Directions
Word for word, restate the lines from the start of the data down to the line with "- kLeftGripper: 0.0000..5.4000", both included.

━━━ Data shown

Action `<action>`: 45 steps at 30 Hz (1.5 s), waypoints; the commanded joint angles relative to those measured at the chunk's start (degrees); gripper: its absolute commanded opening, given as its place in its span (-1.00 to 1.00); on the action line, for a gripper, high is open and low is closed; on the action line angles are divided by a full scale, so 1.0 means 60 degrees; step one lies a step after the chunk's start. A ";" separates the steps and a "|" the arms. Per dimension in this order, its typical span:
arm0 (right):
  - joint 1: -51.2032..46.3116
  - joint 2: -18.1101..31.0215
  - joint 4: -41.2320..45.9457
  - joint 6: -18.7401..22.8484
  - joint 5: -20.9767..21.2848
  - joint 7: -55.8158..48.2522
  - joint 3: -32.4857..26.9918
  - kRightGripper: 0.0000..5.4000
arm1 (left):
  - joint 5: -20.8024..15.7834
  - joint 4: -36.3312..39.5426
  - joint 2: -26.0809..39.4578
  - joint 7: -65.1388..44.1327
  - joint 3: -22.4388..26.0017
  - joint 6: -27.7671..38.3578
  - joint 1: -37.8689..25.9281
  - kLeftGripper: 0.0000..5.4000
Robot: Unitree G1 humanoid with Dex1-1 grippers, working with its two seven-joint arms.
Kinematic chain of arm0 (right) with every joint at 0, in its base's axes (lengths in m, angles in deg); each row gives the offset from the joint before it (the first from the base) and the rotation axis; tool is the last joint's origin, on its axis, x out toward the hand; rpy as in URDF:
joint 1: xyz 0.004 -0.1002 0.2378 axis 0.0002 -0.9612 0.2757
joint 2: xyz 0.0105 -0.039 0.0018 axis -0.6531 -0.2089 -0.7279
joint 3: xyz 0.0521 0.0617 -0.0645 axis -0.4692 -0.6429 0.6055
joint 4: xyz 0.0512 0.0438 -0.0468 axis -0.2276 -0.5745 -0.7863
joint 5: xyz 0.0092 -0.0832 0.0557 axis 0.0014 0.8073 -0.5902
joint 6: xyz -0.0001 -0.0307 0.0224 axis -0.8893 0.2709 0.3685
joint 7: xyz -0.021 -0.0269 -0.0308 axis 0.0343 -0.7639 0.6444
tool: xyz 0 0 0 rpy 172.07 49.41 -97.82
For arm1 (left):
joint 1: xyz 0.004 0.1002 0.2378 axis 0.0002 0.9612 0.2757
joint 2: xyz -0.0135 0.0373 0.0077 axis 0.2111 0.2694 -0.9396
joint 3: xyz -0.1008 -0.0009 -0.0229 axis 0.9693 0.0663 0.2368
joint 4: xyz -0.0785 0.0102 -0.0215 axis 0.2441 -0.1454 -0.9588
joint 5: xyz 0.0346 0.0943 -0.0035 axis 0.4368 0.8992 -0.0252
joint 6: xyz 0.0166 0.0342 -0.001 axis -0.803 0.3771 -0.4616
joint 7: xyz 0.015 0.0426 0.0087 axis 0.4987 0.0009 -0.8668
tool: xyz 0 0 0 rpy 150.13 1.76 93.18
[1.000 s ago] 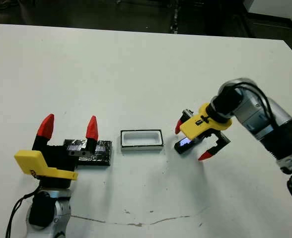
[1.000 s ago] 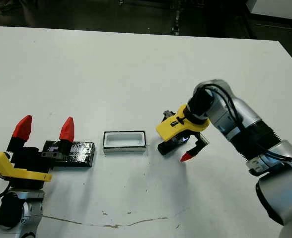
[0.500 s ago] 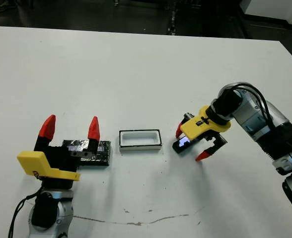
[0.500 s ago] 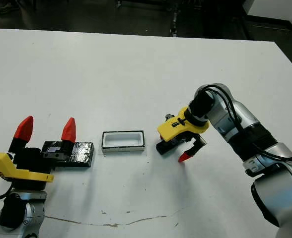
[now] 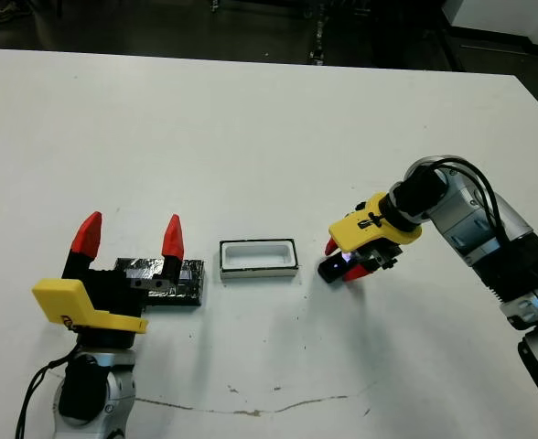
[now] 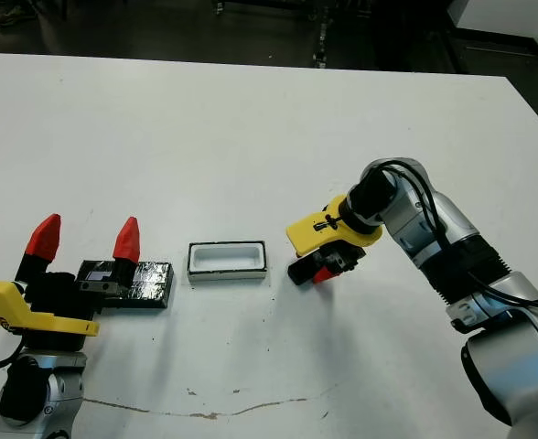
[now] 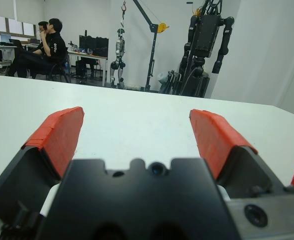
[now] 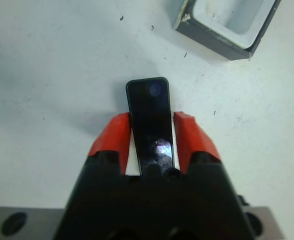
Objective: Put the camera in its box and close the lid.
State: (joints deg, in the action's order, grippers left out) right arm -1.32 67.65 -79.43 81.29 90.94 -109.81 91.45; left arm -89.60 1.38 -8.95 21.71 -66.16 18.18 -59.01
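On the white table (image 5: 251, 137), our right gripper (image 8: 150, 131) is clamped on the camera (image 8: 150, 120), its two red-tipped fingers (image 8: 114, 135) pressed against the long sides of the slim black bar. The right wrist view shows the glossy face turned up toward the lens and one end of the device reaching out past the fingertips. The camera sits low at the table surface; we cannot tell whether it is touching or just lifted.

The box (image 5: 259, 259) lies open just to the left of that gripper, apart from it, white inner walls showing and nothing inside. Further left, the lid (image 5: 182, 278) lies flat on the table, its crinkled black surface partly hidden behind our left gripper (image 5: 130, 236).

That left gripper stands with its red fingers (image 7: 62, 135) spread wide and grasping nothing, tips pointing up and away over the table. Beyond the far edge, the left wrist view shows seated people (image 7: 44, 42) at desks and a dark robot on a stand (image 7: 206, 40).
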 commanded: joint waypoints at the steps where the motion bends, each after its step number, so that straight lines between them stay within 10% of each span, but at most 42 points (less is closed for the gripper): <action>1: -0.0218 -0.0113 -0.0209 0.0039 0.0009 0.0278 -0.0029 -0.37 | 0.0040 -0.0008 0.0034 0.0019 0.0012 -0.0107 0.0099 1.00; 14: 0.0035 -0.0153 -0.0772 0.0000 -0.0298 0.0043 -0.0222 -0.39 | 0.0040 -0.0009 -0.0061 0.0115 -0.0012 -0.0108 0.0053 1.00; 45: 0.2482 -0.0958 -0.2558 0.3786 -0.2289 -0.0791 -0.1838 -0.39 | 0.0182 -0.0058 -0.0034 0.0140 -0.0022 -0.0060 -0.0024 1.00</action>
State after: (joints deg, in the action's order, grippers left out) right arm 12.31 62.40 -94.48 103.65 78.46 -114.16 80.32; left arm -88.86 1.37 -9.06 22.27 -66.28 17.97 -59.74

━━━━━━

Task result
Action `<action>`: 45 steps at 30 Hz (1.5 s), waypoints; the commanded joint angles relative to those measured at the chunk's start (degrees); gripper: its absolute commanded opening, given as its place in its span (-1.00 to 1.00); on the action line, for a gripper, high is open and low is closed; on the action line angles are divided by a full scale, so 1.0 means 60 degrees; step one lies a step after the chunk's start. A ";" separates the steps and a "|" the arms. Per dimension in this order, its typical span:
arm0 (right):
  - joint 1: -51.2032..46.3116
  - joint 2: -18.1101..31.0215
  - joint 4: -41.2320..45.9457
  - joint 6: -18.7401..22.8484
  - joint 5: -20.9767..21.2848
  - joint 7: -55.8158..48.2522
  - joint 3: -32.4857..26.9918
  - kRightGripper: 0.0000..5.4000
arm1 (left):
  - joint 5: -20.8024..15.7834
  - joint 4: -36.3312..39.5426
  - joint 2: -26.0809..39.4578
  - joint 7: -65.1388..44.1327
  - joint 3: -22.4388..26.0017
  - joint 6: -27.7671..38.3578
  - joint 1: -37.8689..25.9281
  - kLeftGripper: 0.0000..5.4000

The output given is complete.